Required work:
Drop every picture, then print the rest of the listing exactly as given.

----------------------------------------

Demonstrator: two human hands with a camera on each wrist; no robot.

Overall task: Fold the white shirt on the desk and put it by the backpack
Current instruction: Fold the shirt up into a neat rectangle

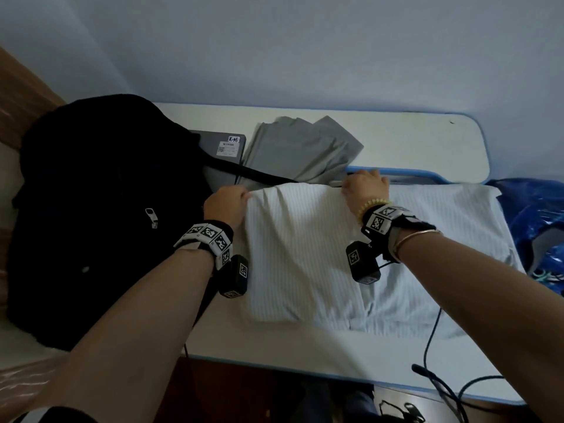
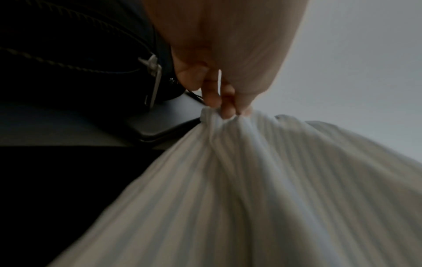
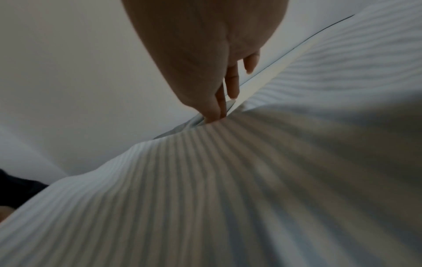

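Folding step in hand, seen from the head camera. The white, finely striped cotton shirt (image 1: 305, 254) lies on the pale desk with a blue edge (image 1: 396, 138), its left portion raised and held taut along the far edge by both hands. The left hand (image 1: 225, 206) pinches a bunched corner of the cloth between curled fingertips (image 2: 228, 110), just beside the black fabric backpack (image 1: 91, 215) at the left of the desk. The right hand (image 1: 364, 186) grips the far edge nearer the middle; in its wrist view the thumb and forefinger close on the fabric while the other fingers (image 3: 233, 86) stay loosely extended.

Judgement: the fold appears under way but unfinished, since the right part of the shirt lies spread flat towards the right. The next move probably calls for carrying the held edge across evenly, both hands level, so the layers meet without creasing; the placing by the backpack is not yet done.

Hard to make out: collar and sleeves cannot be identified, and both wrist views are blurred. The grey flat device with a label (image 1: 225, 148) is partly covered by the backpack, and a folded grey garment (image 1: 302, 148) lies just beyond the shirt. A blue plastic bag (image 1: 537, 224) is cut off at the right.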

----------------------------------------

Your response:
Demonstrator: two human hands with a camera on each wrist; no robot.

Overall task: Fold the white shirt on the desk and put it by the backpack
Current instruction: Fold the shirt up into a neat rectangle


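Folding step in hand, seen from the head camera. The white, finely striped cotton shirt (image 1: 305, 254) lies on the pale desk with a blue edge (image 1: 396, 138), its left portion raised and held taut along the far edge by both hands. The left hand (image 1: 225, 206) pinches a bunched corner of the cloth between curled fingertips (image 2: 228, 110), just beside the black fabric backpack (image 1: 91, 215) at the left of the desk. The right hand (image 1: 364, 186) grips the far edge nearer the middle; in its wrist view the thumb and forefinger close on the fabric while the other fingers (image 3: 233, 86) stay loosely extended.

Judgement: the fold appears under way but unfinished, since the right part of the shirt lies spread flat towards the right. The next move probably calls for carrying the held edge across evenly, both hands level, so the layers meet without creasing; the placing by the backpack is not yet done.

Hard to make out: collar and sleeves cannot be identified, and both wrist views are blurred. The grey flat device with a label (image 1: 225, 148) is partly covered by the backpack, and a folded grey garment (image 1: 302, 148) lies just beyond the shirt. A blue plastic bag (image 1: 537, 224) is cut off at the right.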

This answer requires nothing else.